Comprehensive biography of a Brazilian hero whose history is largely, unjustly unknown.
Cândido Mariano da Silva Rondon (1865-1958), writes former New York Times Rio de Janeiro bureau chief Rohter, was definitively a man of parts. Of mixed Indigenous, Portuguese, and Spanish descent, he guided an exhausted Theodore Roosevelt on his 1914 Amazon expedition and then returned immediately to a long project of stringing telegraph lines across the Brazilian jungle, “much of it across terrain inhabited only by hostile or uncontacted Indian tribes.” Rondon—for whom the vast Brazilian state of Rondônia is named—counseled that these tribes should be treated with dignity and left alone, and he forbade members of his exploratory expeditions from firing on them.
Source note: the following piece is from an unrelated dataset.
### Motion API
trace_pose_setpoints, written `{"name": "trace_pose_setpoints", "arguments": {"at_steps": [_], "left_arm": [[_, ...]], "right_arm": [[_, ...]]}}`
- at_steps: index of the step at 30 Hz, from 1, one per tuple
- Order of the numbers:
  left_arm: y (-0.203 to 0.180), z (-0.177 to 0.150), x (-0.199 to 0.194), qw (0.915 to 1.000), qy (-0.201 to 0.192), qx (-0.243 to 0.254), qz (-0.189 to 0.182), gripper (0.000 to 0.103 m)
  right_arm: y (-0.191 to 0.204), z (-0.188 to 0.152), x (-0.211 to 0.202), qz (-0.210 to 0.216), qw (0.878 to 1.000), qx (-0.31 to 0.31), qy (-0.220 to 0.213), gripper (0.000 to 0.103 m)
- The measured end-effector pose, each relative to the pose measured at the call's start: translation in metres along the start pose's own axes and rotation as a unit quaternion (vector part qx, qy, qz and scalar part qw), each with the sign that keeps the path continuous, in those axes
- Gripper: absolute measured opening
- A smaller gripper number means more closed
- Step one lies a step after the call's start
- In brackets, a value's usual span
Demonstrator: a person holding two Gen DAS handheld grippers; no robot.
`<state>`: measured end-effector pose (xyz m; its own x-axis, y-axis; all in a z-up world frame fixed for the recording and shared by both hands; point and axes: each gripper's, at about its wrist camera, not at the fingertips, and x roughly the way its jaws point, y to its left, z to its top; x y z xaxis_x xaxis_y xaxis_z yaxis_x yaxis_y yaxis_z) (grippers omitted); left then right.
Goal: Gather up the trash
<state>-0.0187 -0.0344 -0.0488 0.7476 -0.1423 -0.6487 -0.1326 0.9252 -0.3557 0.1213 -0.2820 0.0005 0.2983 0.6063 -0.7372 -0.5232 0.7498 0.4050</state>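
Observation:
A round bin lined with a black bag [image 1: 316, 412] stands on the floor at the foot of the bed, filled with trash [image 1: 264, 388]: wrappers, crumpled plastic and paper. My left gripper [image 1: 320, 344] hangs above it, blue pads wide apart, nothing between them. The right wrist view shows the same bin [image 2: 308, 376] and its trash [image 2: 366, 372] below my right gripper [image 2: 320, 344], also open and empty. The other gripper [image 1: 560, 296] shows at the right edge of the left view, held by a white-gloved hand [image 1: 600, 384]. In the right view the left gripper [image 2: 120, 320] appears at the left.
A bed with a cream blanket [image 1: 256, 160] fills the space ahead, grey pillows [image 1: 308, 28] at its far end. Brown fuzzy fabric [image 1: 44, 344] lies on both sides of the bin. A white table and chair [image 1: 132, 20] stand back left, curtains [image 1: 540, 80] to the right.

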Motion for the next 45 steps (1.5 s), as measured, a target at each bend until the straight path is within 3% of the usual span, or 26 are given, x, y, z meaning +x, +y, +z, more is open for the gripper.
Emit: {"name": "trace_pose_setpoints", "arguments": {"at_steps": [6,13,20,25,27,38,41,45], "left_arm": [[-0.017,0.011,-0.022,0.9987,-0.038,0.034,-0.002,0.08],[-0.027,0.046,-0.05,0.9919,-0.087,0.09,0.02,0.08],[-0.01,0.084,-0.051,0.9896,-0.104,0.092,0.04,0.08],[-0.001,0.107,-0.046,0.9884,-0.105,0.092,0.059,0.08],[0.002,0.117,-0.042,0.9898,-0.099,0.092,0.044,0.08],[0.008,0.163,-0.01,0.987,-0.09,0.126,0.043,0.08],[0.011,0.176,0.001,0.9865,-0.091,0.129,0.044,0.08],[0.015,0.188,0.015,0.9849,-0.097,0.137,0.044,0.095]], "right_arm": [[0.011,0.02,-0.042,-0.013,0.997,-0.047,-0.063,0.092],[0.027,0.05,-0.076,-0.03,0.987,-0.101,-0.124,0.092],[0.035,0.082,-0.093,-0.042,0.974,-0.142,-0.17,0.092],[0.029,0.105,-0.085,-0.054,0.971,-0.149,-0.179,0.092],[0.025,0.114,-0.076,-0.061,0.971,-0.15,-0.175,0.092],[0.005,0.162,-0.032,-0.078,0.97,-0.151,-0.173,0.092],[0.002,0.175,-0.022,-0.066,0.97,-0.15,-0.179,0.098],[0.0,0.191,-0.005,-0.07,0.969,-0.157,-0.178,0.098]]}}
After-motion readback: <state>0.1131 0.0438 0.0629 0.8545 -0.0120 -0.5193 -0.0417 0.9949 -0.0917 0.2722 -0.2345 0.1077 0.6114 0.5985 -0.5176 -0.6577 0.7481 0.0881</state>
Over decades as an army officer, scholar, and activist, he was successful not just in building telegraph lines, the first step in linking remote sections of a far-flung nation, but also in establishing preserves for Indigenous peoples after “finding a way into a place that no one, not even Native peoples living nearby, had ever braved.” A larger-than-life character overshadowing even Roosevelt, Rondon was silenced by a succession of dictators against whom his commitment to logical positivism and moral solutions to political problems didn’t stand much of a chance. Sidelined and stripped of his rank as general, he had to watch as the environmental protection agencies he helped create were dismantled and his beloved Amazon invaded by miners, loggers, and settlers, with disastrous consequences for the Native peoples of the region. However, he was such an effective diplomat and Indigenous rights advocate that Albert Einstein nominated Rondon for a Nobel Peace Prize, calling him “a philanthropist and leader of the first order.” As Rohter notes in this lively biography, long after his death, Rondon “remains a combatant through the relevance of his ideas.”
A welcome, vivid portrait of a historical figure who deserves much wider recognition outside his native country.